Assessment of Shear Bond Strength of Orthodontic brackets subjected to pre-rinsing with Oral Rinses
Aim: To assess the shear bond strength (SBS) of orthodontic brackets when subjected to pre-rinsing with two different Oral Rinses - Chlorhexidine oral rinse and hydrogen peroxide oral rinse.
Materials and methods: This in vitro study included 30 extracted human teeth mounted and equally divided into 3 groups based on the oral rinse used. Group 1- Saline , Group 2- Chlorhex-idine oral rinse and Group 3- Hydrogen peroxide oral rinse. The teeth were then bonded and shear bond strength was assessed. The statistical tests were done in SPSS software version 220.127.116.11. Descriptive tests including mean and standard deviation was done. Shapiro-Wilk test was done to assess the normality of distribution. Also, One- way ANOVA along with Tukey’s post hoc test was performed.
Results: It was reported that group 3 (8.61+1.20 MPa) had higher SBS followed by group 2 (7.55 + 1.35 MPa) and group 1(6.24 + 0.77 MPa) and the difference between them was signifi-cant [p<0.05].
Conclusion: Hydrogen peroxide when used for pre-procedural rinsing was found to increase the SBS of orthodontic brackets in laboratory conditions.

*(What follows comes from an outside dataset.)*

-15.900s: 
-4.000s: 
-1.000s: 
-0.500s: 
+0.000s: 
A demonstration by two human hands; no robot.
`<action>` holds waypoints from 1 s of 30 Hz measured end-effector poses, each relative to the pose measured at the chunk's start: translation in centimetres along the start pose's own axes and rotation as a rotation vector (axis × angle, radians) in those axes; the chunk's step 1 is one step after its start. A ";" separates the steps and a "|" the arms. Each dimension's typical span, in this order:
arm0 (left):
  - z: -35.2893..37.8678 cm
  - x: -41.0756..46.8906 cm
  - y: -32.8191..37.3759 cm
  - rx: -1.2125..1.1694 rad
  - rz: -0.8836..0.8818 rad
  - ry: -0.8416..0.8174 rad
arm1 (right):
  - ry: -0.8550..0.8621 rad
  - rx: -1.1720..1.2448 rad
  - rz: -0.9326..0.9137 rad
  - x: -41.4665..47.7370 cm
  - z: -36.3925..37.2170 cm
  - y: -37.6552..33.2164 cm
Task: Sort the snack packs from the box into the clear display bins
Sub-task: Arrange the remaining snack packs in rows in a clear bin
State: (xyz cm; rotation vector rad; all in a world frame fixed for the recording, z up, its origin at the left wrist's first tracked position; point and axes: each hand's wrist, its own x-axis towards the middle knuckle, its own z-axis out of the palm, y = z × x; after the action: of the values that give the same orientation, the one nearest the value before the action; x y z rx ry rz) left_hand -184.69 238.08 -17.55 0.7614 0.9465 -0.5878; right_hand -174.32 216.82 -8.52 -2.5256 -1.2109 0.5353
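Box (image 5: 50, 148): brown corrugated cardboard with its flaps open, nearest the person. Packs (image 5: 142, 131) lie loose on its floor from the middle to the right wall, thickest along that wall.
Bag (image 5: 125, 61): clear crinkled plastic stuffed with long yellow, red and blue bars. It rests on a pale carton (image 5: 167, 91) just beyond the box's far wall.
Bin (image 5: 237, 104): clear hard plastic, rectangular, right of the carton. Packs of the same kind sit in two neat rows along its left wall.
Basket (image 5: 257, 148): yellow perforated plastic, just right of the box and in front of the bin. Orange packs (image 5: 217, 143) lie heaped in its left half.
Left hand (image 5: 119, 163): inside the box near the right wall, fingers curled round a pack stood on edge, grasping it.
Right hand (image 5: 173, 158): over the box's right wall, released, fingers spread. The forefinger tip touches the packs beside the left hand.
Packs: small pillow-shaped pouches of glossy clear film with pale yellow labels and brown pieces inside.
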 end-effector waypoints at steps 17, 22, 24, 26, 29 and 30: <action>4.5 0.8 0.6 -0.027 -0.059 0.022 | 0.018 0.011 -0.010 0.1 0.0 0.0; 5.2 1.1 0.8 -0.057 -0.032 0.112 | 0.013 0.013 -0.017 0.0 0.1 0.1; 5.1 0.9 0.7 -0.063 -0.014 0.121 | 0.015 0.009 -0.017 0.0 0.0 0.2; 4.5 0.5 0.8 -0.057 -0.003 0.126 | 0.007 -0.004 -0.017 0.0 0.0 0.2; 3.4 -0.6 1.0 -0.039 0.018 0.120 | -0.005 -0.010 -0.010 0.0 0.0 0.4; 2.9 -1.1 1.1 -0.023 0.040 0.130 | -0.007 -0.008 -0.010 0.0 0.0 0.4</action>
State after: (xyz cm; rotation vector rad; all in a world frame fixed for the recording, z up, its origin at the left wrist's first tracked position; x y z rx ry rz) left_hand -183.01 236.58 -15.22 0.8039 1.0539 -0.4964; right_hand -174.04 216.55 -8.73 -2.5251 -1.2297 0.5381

KeywordsOral rinse, Hydrogen peroxide oral rinse, Chlorhexidine oral rinse, Shear bond strength
A standard measure before any dental procedure, especially pre-operatively is the use of oral rinses. Use of antimicrobial oral rinse before a dental procedure plays an essential role in re-ducing the number of microorganisms in the oral cavity. Orthodontic appliances hamper oral hygiene maintenance and can cause changes in the oral microbiota. The various orthodontic appliances like the bands, brackets, wires could lead to increased accumulation of plaque leading to poor oral hygiene and gingival health. Transient bacteremia following orthodontic proce-dures have been reported in clinical investigations. Degling et al has reported possible chances of bacteremia from minor oral trauma. Orthodontic appliances could provide an envi-ronment suitable for bacterial growth. The rise of bacterial growth can be attributed to oral ulcerations from sharp appliances, altered periodontal structures and increased tooth movement during orthodontic procedures. McLaughlin et al demonstrated an increase in bacteremia after orthodontic banding with a prevalence of around 10%. Similar results have been reported by oth-er studies where they have documented the potential of subgingivally placed orthodontic bands in changing the sub gingival ecosystem in subjects.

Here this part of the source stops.